### PROBLEM DETAILS
Retype the material below exactly, from its first line through the line with "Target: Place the"; the pictures stay out.

### PROVIDED DATA
++++++++++++++++++++

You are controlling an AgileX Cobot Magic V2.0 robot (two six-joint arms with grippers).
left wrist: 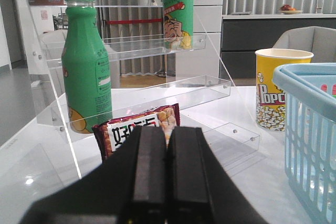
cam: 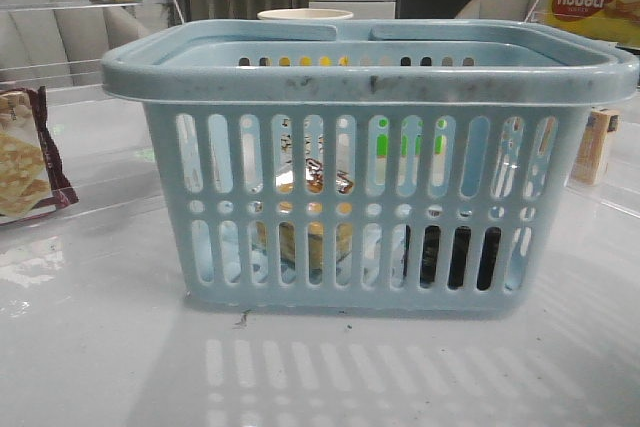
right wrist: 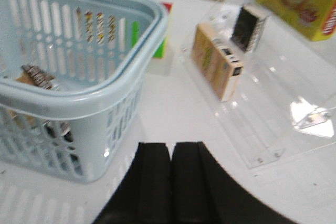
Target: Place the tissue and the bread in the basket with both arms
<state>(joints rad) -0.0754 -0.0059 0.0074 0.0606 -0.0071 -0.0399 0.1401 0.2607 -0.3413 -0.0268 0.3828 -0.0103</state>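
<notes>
while both arms sat clear of the load, the basket (cam: 370, 162) stood upright on the white counter (cam: 100, 347); the bread (cam: 310, 209) lay inside it, seen through the front slots towards the left of centre; the tissue (cam: 455, 257) showed as a dark pack low on the basket floor to the right of the bread; left claw (left wrist: 167, 174) had its fingers pressed together, nothing between them, with a maroon-edged snack packet (left wrist: 140, 128) and a green bottle (left wrist: 85, 61) beyond it; right claw (right wrist: 172, 182) likewise fully closed and empty, just beside the basket's outer wall; a popcorn cup (left wrist: 278, 87) stood near the basket.
</notes>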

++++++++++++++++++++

### SOLUTION TO THE PROBLEM
You are controlling an AgileX Cobot Magic V2.0 robot (two six-joint arms with grippers).
left wrist: 
cam: 
right wrist: 
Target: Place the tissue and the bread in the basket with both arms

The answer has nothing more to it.